C’est aussi le chiffre qui prévient le plus tard.

Ce que le solde ne dit pas

Un solde bancaire est une photographie. Il vous dit ce qui est entré et sorti jusqu’à hier. Il ne sait rien de ce qui est déjà décidé mais pas encore passé :

  • les factures fournisseurs reçues et non payées ;
  • la paie de la quinzaine prochaine ;
  • les remises de taxes du trimestre ;
  • l’acompte sur l’équipement commandé en juin ;
  • la retenue de garantie qui ne se libérera qu’à la fin du chantier.

Chacun de ces éléments est connu. Aucun n’apparaît au solde. Un compte à 120 000 $ dont 95 000 $ sont déjà engagés dans les six semaines n’est pas un compte à 120 000 $, et pourtant c’est ce que le chiffre affiche.

Le décalage typique

Dans une PME de construction ou de distribution, le décalage entre le moment où une dépense est engagée et celui où elle sort du compte va de trois semaines à trois mois. Le décalage symétrique existe côté clients, en pire : une facture émise en septembre avec des conditions à 30 jours est encaissée en novembre si le client paie mal, en janvier s’il paie très mal.

Résultat : le solde bancaire d’aujourd’hui reflète les décisions d’il y a deux mois. Piloter avec lui, c’est conduire en regardant le rétroviseur.
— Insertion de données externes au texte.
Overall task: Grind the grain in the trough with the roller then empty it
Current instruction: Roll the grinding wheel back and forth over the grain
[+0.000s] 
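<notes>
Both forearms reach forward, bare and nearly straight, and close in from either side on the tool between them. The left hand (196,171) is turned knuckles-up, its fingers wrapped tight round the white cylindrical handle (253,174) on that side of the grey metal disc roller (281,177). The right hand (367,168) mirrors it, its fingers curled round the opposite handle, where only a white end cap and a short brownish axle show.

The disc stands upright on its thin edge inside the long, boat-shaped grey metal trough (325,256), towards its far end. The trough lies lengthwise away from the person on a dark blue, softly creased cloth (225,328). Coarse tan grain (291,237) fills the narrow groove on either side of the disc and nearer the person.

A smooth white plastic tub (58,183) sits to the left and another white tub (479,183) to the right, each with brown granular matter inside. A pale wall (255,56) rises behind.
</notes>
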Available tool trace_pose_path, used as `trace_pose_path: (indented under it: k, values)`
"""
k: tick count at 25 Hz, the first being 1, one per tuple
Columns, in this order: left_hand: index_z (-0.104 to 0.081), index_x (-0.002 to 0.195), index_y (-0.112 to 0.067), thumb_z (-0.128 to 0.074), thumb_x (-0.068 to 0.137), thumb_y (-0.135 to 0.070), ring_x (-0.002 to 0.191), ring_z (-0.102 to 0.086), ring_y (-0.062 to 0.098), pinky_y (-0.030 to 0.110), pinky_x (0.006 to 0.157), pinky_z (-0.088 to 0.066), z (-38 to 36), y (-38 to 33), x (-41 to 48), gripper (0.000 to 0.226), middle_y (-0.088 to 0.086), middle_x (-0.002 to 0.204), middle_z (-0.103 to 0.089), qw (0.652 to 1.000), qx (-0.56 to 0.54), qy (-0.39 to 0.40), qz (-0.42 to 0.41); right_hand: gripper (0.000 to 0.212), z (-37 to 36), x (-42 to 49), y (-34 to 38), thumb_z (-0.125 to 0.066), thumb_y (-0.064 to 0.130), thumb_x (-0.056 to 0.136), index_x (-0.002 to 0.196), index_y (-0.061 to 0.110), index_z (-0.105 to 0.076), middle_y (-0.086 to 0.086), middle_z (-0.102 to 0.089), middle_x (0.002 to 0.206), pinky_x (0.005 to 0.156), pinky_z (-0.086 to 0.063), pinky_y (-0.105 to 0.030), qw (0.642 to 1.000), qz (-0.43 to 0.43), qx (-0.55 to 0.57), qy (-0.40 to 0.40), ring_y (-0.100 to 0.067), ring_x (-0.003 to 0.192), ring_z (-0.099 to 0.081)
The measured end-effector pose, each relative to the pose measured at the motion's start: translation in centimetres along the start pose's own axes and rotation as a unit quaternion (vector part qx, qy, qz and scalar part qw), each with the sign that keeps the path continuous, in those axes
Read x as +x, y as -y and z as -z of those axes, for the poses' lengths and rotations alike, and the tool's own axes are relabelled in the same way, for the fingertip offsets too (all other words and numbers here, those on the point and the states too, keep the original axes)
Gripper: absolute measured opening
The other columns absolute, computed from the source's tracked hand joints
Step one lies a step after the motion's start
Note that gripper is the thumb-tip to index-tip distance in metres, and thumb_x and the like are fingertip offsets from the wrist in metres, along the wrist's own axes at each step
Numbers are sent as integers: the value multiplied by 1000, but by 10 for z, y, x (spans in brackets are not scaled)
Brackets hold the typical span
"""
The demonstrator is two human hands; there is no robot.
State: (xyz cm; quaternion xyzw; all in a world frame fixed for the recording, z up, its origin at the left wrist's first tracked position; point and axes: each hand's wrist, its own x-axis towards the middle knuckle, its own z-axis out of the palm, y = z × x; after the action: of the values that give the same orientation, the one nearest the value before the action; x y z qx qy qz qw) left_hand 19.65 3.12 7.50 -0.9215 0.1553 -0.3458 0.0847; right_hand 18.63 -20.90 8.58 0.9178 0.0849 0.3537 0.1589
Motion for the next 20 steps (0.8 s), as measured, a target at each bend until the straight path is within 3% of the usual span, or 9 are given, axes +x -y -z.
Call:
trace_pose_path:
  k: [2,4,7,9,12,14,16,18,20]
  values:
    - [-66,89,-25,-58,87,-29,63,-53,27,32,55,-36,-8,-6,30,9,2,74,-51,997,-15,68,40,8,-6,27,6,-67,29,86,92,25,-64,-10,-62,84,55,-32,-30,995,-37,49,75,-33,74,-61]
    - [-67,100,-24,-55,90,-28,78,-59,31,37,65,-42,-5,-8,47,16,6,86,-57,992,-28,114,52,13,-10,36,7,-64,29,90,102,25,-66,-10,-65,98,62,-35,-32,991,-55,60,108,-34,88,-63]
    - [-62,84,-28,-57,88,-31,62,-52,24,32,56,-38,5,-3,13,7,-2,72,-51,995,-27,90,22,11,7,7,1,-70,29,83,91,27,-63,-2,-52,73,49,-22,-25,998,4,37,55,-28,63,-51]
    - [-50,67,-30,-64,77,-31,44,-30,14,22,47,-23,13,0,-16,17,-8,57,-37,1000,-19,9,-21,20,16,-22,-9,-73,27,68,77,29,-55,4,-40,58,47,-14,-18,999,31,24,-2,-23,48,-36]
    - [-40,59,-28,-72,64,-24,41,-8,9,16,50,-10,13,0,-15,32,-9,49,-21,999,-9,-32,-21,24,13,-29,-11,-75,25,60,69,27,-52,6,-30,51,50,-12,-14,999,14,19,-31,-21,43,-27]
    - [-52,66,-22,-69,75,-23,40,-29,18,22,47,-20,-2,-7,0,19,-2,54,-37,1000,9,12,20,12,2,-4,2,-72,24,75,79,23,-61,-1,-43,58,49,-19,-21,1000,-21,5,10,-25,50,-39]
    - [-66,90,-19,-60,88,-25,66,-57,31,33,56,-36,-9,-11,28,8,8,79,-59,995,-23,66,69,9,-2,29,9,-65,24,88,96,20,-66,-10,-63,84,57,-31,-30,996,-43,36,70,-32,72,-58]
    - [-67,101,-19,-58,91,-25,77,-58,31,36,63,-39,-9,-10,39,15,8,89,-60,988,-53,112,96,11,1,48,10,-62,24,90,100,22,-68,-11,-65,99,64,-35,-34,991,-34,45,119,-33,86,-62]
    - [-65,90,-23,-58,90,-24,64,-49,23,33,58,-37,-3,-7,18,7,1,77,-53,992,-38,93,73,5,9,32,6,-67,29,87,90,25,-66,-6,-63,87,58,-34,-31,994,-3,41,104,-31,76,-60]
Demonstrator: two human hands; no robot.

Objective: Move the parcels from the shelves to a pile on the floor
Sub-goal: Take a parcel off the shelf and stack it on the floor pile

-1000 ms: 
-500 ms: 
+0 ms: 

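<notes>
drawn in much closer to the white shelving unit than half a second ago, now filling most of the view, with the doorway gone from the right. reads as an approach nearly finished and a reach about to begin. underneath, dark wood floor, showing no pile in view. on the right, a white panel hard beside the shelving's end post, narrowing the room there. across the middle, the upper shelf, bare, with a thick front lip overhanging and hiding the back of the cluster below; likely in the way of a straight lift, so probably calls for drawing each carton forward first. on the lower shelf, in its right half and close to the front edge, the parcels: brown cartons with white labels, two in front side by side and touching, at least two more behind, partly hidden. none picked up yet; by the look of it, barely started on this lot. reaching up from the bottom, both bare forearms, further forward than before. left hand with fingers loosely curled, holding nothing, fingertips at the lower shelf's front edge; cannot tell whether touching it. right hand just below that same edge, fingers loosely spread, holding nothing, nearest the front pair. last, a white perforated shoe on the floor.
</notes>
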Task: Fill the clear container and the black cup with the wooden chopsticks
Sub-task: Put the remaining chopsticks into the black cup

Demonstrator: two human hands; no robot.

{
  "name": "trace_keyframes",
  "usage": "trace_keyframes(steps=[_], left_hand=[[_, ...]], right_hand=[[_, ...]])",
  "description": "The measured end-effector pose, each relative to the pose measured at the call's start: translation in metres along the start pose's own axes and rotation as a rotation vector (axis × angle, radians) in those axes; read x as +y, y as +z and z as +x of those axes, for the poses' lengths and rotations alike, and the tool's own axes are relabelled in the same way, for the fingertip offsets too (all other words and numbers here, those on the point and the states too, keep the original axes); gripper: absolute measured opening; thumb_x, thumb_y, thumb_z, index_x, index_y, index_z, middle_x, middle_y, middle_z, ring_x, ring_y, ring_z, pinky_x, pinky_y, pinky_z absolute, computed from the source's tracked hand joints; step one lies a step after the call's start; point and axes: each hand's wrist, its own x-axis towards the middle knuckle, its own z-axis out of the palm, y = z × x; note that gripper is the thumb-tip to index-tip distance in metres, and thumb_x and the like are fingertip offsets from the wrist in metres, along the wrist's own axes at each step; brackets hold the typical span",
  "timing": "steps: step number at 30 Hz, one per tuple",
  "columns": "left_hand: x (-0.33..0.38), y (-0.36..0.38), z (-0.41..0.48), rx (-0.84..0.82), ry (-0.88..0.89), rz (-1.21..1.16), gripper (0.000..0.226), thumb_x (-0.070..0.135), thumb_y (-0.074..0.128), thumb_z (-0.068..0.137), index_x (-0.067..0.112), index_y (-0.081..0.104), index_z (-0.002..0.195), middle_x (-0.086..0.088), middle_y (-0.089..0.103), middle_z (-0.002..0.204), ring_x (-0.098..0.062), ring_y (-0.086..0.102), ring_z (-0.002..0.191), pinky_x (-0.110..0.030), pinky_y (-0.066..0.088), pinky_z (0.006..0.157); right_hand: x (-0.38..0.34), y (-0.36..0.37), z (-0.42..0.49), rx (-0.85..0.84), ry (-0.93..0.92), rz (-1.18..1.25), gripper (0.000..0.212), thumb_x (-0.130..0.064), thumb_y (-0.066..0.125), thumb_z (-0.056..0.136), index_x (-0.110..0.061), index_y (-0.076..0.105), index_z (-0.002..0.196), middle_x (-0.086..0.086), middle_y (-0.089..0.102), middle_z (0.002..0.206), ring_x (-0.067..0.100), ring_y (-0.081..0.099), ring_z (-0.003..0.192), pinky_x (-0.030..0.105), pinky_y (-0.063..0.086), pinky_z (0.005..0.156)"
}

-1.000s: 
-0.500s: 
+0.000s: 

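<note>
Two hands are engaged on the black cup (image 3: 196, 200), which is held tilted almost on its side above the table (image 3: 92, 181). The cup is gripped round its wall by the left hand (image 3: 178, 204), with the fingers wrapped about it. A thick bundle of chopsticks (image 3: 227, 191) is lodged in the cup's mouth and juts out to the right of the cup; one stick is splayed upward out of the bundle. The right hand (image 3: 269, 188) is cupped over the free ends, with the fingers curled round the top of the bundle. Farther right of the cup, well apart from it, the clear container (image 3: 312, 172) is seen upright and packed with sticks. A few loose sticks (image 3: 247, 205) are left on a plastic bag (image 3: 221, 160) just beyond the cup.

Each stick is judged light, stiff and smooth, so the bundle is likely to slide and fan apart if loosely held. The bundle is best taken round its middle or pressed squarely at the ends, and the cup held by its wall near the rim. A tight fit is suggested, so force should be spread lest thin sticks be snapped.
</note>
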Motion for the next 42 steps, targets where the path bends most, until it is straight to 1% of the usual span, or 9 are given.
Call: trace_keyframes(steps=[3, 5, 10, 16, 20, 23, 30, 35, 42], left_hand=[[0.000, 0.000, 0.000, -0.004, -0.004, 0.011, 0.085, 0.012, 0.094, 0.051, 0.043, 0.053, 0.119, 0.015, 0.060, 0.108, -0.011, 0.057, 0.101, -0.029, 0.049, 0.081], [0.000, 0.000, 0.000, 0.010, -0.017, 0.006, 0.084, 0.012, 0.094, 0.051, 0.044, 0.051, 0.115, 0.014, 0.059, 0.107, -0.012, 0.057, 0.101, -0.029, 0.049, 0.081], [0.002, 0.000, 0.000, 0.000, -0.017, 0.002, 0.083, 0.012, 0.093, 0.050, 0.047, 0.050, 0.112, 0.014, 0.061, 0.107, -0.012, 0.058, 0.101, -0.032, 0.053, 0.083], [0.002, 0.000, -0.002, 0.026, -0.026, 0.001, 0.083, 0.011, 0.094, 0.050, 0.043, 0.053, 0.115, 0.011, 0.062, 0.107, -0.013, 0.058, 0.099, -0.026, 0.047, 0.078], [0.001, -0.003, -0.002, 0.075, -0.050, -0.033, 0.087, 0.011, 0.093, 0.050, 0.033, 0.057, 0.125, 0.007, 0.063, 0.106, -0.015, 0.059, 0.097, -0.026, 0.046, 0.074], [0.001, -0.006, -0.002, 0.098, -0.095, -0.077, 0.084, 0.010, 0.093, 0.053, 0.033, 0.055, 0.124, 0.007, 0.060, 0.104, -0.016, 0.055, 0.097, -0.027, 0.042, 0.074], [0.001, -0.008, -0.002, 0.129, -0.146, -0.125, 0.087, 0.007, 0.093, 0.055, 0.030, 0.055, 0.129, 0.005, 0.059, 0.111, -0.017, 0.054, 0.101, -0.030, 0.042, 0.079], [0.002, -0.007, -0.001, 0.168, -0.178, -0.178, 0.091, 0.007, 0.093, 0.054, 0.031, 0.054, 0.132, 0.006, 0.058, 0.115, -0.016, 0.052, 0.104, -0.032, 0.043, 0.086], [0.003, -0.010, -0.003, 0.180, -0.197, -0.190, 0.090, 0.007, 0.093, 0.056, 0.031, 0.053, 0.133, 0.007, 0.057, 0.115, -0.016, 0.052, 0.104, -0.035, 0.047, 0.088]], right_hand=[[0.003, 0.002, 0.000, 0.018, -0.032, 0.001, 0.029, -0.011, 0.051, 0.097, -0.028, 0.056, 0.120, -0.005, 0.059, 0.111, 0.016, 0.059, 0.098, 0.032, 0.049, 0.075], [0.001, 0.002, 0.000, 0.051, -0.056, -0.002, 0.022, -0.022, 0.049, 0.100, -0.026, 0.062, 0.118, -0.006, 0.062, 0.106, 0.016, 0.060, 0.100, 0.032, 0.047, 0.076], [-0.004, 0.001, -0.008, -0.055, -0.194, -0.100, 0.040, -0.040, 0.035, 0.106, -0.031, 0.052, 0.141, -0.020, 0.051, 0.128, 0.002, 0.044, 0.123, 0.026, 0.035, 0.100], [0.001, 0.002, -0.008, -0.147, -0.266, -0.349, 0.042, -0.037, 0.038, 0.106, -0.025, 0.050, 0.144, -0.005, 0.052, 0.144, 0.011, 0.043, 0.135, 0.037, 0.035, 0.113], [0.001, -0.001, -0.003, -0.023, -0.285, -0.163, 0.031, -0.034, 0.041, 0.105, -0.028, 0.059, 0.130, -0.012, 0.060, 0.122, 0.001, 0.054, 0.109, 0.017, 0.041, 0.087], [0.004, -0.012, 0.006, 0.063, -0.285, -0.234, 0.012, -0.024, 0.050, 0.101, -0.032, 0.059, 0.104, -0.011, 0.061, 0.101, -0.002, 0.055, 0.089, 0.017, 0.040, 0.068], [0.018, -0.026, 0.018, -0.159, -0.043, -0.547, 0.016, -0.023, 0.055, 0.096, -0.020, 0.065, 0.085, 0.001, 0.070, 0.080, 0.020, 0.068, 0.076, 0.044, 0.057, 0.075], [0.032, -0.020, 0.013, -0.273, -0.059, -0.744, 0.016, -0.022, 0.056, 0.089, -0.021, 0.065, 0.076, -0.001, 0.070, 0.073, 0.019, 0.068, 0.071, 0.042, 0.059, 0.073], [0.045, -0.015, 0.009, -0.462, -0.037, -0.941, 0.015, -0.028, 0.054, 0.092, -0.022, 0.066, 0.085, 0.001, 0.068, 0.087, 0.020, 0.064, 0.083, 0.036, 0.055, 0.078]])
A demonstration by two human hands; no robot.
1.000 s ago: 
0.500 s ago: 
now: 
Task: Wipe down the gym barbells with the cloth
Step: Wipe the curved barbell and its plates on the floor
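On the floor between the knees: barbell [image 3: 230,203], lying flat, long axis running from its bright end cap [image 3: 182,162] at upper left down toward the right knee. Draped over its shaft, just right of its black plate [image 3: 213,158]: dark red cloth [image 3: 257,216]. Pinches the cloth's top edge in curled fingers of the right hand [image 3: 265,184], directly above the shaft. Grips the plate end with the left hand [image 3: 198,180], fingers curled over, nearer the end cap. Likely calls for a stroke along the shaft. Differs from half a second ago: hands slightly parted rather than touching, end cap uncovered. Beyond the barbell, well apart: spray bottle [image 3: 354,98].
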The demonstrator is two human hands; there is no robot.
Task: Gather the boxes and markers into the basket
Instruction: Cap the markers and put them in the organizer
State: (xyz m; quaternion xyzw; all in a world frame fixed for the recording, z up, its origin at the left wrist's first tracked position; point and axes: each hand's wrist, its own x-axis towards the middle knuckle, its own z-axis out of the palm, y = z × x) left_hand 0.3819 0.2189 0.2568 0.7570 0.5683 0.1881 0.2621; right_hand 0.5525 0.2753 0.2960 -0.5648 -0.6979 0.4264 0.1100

Ce qui change quand on projette

Une projection de trésorerie ne demande pas de boule de cristal. Elle demande trois choses que vous avez déjà :

  1. Les encours réels. Ce que vos clients vous doivent, avec leur âge, et ce que vous devez à vos fournisseurs, avec leurs échéances.
  2. Le comportement observé. Vos clients ne paient pas à 30 jours parce que c’est écrit sur la facture ; ils paient à 47 jours en moyenne, et ce chiffre se mesure sur votre historique.
  3. Ce qui est engagé hors du système comptable. Les baux, la dette, les commandes passées, les embauches prévues. Rien de tout ça n’est dans le grand livre, et c’est pourtant la moitié du problème.

Avec ces trois éléments, la question « est-ce que je passe décembre » cesse d’être une intuition.

Le vrai bénéfice n’est pas de prévoir, c’est d’avoir le temps

Un creux de trésorerie repéré la semaine où il arrive laisse deux options : retarder des paiements ou appeler la banque en urgence. Les deux coûtent cher, en argent et en réputation.

Le même creux repéré trois mois à l’avance en laisse cinq ou six : relancer les créances anciennes, négocier un échéancier avec un fournisseur, décaler un achat d’équipement d’un mois, ajuster le calendrier d’une embauche, ou simplement prévenir la banque avant d’en avoir besoin, ce qui change tout à la conversation.

C’est ça, la valeur d’une projection : elle ne change pas ce qui va se passer, elle change le nombre de décisions que vous pouvez encore prendre.

Par où commencer

Si vous ne devez suivre qu’une chose de plus que votre solde, suivez l’âge de vos comptes clients. Sur la plupart des tableaux de bord, c’est l’indicateur qui bouge le premier quand la trésorerie se tend, souvent six à huit semaines avant que le compte bancaire le montre.